→ **What you are asked to do**
Across the whole listing, find how many lines contain "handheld", then write that number and nothing else.

→ **Data provided**
[Start of section]

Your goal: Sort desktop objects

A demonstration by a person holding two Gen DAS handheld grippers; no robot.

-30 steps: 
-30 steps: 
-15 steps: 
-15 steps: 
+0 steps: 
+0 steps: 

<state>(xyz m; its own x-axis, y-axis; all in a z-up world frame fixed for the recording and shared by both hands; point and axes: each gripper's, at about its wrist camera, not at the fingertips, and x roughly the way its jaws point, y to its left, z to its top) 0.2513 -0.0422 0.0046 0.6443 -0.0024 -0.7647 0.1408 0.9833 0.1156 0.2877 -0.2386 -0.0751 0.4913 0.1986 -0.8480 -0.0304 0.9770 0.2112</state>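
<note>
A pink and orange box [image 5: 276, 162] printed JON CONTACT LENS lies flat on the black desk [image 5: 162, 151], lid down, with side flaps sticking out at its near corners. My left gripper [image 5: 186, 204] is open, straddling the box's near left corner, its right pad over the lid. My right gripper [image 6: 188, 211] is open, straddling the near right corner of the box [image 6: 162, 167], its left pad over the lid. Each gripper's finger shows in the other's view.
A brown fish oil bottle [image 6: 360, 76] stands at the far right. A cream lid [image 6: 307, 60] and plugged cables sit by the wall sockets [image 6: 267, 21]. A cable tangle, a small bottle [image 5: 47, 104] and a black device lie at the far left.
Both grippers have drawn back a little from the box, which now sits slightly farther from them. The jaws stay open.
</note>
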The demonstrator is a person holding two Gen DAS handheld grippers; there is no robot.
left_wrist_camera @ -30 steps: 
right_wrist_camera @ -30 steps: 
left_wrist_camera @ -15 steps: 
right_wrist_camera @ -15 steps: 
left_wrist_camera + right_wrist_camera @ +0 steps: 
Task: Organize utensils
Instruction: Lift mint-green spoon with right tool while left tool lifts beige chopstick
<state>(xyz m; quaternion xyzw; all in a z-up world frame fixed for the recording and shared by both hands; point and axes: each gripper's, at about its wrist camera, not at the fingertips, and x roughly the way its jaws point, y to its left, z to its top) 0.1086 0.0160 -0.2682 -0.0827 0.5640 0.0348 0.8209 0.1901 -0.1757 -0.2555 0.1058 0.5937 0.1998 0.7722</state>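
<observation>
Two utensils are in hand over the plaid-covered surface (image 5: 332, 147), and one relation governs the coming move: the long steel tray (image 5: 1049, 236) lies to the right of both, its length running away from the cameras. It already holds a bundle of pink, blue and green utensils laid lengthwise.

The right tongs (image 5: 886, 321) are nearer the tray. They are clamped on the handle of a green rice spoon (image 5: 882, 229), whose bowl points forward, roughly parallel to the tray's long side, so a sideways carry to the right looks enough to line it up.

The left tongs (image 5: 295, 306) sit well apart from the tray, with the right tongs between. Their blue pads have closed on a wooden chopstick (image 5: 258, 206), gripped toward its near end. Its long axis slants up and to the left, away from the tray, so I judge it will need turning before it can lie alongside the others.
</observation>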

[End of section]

→ **Answer box**
2